# Living in Quebec working in Ontario



## Harold (Oct 24, 2017)

Just that. How is it done? Does it work? What is the nitty-gritty? Please tell me your experiences.


----------



## electricguy (Mar 22, 2007)

Harold said:


> Just that. How is it done? Does it work? What is the nitty-gritty? Please tell me your experiences.


Does that mean you pay income tax in both provinces


----------



## RePhase277 (Feb 5, 2008)

I'm just a barefoot hick in Alabama, but I can read a map and it seems to me that you're lacking a few key details such as where in Quebec do you live and where in Ontario do you work?

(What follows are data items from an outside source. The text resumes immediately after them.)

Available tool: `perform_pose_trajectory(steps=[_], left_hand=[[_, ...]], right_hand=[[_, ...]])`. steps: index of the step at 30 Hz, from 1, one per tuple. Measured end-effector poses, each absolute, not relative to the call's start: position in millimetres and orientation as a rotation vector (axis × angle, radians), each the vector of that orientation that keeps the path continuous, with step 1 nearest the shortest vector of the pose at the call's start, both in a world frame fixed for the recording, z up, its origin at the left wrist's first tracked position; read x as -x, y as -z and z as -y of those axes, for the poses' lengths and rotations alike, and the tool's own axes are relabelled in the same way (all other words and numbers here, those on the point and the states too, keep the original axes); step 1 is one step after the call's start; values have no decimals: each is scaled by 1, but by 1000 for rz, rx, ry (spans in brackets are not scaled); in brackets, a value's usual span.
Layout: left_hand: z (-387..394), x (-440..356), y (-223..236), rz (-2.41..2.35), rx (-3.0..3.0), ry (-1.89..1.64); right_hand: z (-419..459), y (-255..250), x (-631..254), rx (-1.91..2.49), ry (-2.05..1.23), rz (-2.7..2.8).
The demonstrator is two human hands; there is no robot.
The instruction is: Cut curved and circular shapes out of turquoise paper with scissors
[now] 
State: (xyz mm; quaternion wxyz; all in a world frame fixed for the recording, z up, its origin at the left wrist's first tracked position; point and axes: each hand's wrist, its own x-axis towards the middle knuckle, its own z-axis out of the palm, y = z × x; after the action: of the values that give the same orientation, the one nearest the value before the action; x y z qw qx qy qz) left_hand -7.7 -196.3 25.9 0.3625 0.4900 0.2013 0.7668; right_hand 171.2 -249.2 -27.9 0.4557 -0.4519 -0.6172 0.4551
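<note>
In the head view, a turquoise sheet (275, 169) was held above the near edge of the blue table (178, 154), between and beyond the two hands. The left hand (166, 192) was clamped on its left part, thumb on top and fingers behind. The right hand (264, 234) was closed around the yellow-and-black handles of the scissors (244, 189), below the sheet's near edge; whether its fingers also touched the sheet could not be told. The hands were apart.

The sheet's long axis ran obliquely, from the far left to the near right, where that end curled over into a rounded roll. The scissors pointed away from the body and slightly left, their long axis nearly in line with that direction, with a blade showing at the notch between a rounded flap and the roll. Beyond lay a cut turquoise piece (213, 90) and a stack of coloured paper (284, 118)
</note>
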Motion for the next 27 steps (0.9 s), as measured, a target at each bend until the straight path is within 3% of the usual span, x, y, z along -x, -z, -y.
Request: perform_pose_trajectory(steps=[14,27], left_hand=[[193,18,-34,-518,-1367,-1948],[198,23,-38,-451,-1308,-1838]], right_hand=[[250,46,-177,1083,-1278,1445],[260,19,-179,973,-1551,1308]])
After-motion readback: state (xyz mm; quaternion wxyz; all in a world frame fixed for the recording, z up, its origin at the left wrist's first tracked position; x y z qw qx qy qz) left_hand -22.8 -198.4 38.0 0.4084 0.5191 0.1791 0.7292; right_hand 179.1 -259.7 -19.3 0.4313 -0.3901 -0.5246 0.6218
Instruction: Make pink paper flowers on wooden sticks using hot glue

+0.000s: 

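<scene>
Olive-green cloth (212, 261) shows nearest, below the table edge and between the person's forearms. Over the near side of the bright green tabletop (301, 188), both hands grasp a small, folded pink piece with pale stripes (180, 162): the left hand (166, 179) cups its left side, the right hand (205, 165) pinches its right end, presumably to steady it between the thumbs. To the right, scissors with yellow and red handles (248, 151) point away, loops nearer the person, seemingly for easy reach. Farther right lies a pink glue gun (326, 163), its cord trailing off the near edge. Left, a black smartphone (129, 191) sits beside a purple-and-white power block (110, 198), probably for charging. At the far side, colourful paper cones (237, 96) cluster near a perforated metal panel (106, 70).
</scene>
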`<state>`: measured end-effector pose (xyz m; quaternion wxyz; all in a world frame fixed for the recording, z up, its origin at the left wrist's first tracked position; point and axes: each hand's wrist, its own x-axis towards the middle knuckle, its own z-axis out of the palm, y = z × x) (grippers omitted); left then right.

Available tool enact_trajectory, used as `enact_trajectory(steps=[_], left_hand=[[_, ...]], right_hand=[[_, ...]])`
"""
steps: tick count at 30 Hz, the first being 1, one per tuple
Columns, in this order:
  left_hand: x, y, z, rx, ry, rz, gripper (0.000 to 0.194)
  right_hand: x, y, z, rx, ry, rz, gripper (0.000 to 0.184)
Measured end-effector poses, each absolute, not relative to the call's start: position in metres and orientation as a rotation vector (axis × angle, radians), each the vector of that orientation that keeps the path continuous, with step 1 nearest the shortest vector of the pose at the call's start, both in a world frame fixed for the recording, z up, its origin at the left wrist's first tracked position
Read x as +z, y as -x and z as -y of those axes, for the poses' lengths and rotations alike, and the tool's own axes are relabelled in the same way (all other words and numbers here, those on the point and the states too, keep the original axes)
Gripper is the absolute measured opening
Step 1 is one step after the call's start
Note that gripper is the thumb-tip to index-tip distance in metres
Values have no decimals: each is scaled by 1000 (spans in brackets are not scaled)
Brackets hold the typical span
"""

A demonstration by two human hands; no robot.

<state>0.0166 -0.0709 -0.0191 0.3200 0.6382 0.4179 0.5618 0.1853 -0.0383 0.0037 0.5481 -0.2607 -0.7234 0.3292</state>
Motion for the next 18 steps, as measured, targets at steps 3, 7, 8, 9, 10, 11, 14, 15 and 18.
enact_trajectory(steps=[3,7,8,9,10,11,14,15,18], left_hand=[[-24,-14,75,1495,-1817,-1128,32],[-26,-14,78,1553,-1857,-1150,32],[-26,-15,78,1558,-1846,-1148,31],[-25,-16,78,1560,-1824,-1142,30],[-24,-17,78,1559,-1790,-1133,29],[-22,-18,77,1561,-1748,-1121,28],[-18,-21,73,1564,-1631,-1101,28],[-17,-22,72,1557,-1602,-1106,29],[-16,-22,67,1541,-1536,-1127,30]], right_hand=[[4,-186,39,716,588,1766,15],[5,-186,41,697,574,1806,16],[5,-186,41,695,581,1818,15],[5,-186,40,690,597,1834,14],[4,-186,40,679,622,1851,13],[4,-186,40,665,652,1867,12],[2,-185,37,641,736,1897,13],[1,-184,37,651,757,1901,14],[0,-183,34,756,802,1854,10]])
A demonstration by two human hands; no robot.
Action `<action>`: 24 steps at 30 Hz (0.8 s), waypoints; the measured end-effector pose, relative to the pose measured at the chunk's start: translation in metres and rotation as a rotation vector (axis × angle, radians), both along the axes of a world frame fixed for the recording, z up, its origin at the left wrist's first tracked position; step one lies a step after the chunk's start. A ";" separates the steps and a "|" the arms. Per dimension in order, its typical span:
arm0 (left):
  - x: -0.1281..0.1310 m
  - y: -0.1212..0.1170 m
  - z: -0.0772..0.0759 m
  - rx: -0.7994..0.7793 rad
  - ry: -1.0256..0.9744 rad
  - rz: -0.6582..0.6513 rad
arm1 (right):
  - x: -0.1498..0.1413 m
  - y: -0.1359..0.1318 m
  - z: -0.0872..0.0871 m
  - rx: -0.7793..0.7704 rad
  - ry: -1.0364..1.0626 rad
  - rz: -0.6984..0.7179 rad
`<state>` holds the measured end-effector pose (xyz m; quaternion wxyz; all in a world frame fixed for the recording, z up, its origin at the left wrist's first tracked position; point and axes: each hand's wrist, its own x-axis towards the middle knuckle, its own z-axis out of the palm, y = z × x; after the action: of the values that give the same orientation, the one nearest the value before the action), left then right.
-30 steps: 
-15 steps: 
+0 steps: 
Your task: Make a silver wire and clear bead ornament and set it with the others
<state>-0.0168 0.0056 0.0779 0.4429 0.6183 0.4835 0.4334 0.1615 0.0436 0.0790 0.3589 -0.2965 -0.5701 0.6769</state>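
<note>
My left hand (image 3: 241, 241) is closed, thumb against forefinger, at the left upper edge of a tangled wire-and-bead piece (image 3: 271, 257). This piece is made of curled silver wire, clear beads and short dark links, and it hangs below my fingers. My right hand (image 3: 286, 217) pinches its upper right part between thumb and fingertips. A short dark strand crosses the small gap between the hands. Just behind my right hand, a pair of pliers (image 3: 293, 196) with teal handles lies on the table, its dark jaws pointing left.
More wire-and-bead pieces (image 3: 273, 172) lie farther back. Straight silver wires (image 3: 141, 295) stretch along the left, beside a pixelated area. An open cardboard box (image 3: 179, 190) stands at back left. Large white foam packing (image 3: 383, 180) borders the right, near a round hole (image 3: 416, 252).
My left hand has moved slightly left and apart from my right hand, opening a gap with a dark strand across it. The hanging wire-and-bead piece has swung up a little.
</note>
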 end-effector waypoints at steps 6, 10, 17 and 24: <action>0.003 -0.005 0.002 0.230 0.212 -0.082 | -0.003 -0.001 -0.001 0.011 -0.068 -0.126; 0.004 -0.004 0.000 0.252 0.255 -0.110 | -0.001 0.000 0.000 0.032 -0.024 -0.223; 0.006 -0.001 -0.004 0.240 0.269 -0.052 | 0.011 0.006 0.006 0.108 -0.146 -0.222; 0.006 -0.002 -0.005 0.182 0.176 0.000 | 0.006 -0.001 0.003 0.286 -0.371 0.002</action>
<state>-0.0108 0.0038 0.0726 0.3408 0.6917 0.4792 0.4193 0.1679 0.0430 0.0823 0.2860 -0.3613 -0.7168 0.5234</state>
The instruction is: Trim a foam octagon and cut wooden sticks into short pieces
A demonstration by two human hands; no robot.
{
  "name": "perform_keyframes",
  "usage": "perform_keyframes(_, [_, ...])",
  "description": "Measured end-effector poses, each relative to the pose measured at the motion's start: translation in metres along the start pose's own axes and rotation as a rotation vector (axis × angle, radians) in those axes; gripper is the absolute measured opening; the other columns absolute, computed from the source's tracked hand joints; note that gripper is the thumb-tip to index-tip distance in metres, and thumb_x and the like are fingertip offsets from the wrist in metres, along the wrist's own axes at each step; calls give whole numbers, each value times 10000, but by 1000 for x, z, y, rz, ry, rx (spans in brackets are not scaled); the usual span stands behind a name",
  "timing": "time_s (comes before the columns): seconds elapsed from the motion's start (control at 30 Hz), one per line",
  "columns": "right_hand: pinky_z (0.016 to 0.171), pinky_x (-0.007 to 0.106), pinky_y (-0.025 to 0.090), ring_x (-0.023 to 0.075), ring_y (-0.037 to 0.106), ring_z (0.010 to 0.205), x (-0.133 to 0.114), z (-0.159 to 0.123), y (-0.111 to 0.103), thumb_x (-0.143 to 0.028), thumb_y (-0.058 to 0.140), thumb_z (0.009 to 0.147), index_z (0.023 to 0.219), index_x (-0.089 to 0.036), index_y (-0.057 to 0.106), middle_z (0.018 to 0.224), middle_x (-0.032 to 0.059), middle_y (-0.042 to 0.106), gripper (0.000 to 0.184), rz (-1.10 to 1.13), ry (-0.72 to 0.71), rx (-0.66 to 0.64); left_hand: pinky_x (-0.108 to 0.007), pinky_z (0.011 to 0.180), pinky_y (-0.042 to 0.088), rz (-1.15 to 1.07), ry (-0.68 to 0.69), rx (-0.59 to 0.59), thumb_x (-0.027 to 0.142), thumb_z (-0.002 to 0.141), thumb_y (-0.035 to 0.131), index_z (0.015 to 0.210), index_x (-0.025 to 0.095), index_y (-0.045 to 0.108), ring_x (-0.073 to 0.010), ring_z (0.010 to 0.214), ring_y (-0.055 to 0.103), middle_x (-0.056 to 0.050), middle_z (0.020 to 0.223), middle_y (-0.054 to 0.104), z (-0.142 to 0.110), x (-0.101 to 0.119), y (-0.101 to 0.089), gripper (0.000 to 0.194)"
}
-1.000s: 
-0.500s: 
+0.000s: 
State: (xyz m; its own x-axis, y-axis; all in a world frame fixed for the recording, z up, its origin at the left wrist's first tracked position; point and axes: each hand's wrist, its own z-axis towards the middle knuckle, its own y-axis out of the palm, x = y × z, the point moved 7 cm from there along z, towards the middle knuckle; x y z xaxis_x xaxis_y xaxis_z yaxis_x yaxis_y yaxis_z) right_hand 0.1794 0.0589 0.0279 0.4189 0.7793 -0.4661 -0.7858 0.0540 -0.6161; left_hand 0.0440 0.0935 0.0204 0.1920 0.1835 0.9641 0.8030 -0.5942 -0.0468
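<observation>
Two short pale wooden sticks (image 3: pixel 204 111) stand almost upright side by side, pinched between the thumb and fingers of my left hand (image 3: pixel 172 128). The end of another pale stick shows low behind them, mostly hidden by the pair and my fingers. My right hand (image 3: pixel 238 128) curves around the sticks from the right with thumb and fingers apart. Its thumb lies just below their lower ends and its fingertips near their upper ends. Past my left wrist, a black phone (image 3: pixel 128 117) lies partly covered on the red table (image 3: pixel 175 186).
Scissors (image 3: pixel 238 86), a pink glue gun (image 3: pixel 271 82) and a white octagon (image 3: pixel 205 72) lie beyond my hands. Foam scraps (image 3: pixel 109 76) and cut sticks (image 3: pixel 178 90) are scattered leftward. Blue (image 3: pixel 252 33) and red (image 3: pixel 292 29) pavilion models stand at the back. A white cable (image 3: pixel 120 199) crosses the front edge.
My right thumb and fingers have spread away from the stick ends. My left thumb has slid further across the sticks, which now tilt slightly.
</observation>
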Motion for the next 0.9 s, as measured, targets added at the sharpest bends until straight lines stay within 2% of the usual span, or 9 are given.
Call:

I mean there's a big difference between driving 10 minutes across the province line and say driving from Quebec City to Thunder Bay.

I guess the biggest challenge is dealing with the heckling you get for being from Quebec:laughing:


----------



## eddy current (Feb 28, 2009)

In Ottawa we have a lot of workers from Quebec and yes they pay more taxes. Some things in Quebec are cheaper though, like beer, electricity, rent, childcare......

Many construction workers and government workers do it. Traffic is hell crossing the bridges.

There is also the heckling, lol

Have a moderator move this to the Canadian thread. You might get more responses


----------



## MikeFL (Apr 16, 2016)

Welcome to the forum neighbor to the north.


----------